When the global economy was still in the grip of the devastating 1970s oil crises, exposing the chokehold exerted by a few important oil states, the International Energy Agency (IEA) was created, in the hope of limiting future shocks.
Almost half a century on, the IEA’s 32 members have drawn up plans to hit the emergency button, for only the fifth time in its history.
On Wednesday, the IEA said 400m barrels of emergency crude, a third of the group’s total government stockpiles, would be released to help calm the oil price shock triggered by the US-Israel war on Iran. It is the biggest release of oil reserves in its history.
The cost of a barrel of crude oil quadrupled between October 1973 and January 1974, after members of the Opec cartel cut production; then fell back, before nearly trebling again in 1979, after the Iranian revolution.
Since then, economic production has become far less reliant on fossil fuels, and new energy producers mean more diverse sources of supply. Yet the Iranian response to Donald Trump’s Operation Epic Fury, in effect closing the important strait of Hormuz, has underlined how vulnerable the world remains to the oil price.
As a condition of IEA membership, countries sign up to ensure they hold emergency oil reserves, equivalent to 90 days of net imports. In total, these amount to about 1.2bn barrels – with about a third of this in the US Strategic Petroleum Reserve (which it continues to hold, despite skirting the IEA requirement since the shale gas boom made the US a net exporter).
In moments of great supply disruption in the energy markets, these stocks can then be released – offered for sale, in other words – to ease the flow of oil to where it is needed.
There have only ever been four other coordinated releases of strategic supplies since the IEA’s founding in 1974, underlining the seriousness of the current crisis. These were: in 1991, after Operation Desert Storm, President George H W Bush’s military campaign against Iraq; in 2005, when Hurricane Katrina halved US production in the Gulf of Mexico; in 2011, as Nato allies intervened in the Libyan civil war; and in 2022, after Russia’s full-scale invasion of Ukraine.
The UK is among those releasing reserves into the market, contributing 13.5m barrels.
In the UK’s case, that means ordering the release of stocks held by private companies on the government’s behalf, and distributed around the UK.
The plans underline the fact that, while multilateralism is moribund in many global forums, when an emergency arises, collective action among like-minded countries is still just about possible – though large economies, including China, sit outside the IEA.
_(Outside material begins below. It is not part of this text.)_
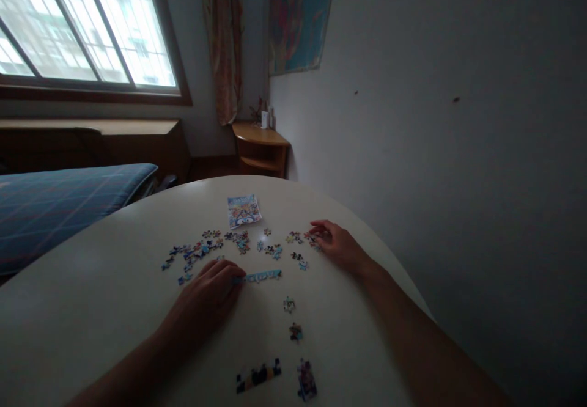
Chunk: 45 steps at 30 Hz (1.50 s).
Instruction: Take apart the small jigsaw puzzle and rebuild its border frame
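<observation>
A joined strip of light-blue jigsaw puzzle pieces (263, 277) lies flat on the white table (348, 346). My left hand (220, 278) rests at the strip's left end, its fingers together and bent down onto it; the hand hides that end. Farther right, my right hand (332, 242) hovers low over loose puzzle pieces (310, 238), with fingers apart and slightly curled. Whether its fingertips touch a piece cannot be made out. Closer to me are two single pieces, one pale (288, 304) and one dark (296, 332). Two joined sections, a dark strip (259, 375) and a reddish block (306, 379), lie nearest.
Many loose pieces (199, 251) spread beyond my left hand. A printed picture sheet (244, 211) lies toward the table's far edge. Left of the table is a mattress with a blue plaid cover (68, 205); a wall (413, 150) runs along the right. A corner shelf (261, 135) stands behind.
</observation>
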Each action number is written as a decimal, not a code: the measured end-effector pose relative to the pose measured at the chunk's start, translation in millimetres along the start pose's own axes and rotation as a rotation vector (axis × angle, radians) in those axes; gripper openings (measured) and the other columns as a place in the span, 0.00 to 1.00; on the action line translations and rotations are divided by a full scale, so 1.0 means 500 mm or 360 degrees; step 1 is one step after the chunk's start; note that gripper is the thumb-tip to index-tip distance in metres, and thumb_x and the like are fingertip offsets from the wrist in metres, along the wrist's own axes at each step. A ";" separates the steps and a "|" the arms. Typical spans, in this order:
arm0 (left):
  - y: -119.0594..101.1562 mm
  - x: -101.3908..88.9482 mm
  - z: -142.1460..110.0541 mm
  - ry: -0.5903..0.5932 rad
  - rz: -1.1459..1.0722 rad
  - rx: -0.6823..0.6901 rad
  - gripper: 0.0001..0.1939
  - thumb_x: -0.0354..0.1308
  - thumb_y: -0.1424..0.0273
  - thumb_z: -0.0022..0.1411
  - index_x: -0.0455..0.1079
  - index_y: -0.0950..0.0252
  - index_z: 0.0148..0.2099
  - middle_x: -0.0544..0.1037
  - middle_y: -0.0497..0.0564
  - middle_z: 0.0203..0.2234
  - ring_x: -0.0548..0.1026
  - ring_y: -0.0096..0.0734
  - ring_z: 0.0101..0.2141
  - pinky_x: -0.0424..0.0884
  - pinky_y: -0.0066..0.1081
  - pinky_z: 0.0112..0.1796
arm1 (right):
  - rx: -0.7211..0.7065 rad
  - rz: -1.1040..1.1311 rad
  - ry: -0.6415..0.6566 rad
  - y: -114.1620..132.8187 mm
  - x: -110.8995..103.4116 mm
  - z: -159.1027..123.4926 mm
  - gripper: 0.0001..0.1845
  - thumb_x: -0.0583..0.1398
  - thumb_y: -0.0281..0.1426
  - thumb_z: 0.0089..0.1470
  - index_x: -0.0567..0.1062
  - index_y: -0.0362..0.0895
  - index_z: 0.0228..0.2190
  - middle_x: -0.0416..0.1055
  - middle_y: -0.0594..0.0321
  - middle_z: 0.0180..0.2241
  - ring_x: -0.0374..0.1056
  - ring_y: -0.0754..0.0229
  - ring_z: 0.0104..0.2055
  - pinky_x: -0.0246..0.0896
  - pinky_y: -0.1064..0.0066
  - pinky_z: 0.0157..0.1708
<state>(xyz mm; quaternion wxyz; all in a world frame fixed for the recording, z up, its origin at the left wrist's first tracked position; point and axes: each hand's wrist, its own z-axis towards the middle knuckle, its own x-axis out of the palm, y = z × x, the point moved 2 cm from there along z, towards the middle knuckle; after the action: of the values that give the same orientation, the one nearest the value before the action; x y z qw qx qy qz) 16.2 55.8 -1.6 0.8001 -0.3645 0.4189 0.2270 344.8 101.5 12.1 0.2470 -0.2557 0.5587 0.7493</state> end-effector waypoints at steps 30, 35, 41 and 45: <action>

The UK chancellor, Rachel Reeves, has been involved in discussions with fellow G7 finance ministers about the IEA’s plan, with the US apparently willing to pitch in, perhaps in the hope of limiting the impact on fuel prices.
The IEA’s new release exceeds the 182m barrels poured into the market in two separate tranches during the Ukraine war.
Past releases have tended to depress the oil price by $10-$20 a barrel, although prices have been so volatile in recent days that it may be hard to disentangle the impact of additional supplies from that of Trump’s latest pronouncements, or the action on the ground in the Middle East.
But experts say there are several reasons to fret that pulling the lever and sending additional supplies gushing on to the market may not solve the problem if the violence in the Middle East proves long-lasting.
Neil Shearing, chief global economist at Capital Economics, suggested shutting off the strait of Hormuz cuts off 10m barrels of supply a day; but the largest ever past IEA release of stocks amounted to 2.5m barrels a day.
Shearing said it mattered whether the additional crude could be transported to where it was needed: “You can only release as much as there is capacity in the pipelines.” And a more prolonged conflict could wipe out more supplies than the IEA’s stocks could replace.
Nick Butler, a former economic adviser to Gordon Brown and longtime BP executive, cautioned against a kneejerk release of oil stocks, when the crisis could be long-lasting. “You can only use these reserves once: you have to be very careful with how much you release. They’re there partly as a symbol, as a confidence boosting measure.”
Butler also said that gas, not oil supplies, was under the most pressure – and there was no equivalent to the IEA for gas.
Butler suggested that in the UK, as well as thinking about how to protect consumers from rising utility bills – as Reeves has conceded she is already doing – the government may even have to draw up plans to ration energy. “I would be very surprised if there isn’t some degree of rationing, so that priority users get the supplies.”
Concerted action by the world’s biggest importers shows their determination to constrain the impact of this latest oil shock. But with Iran threatening to send the price of crude to $200 a barrel, it also underlines the global north’s continued vulnerability to the price of fossil fuels.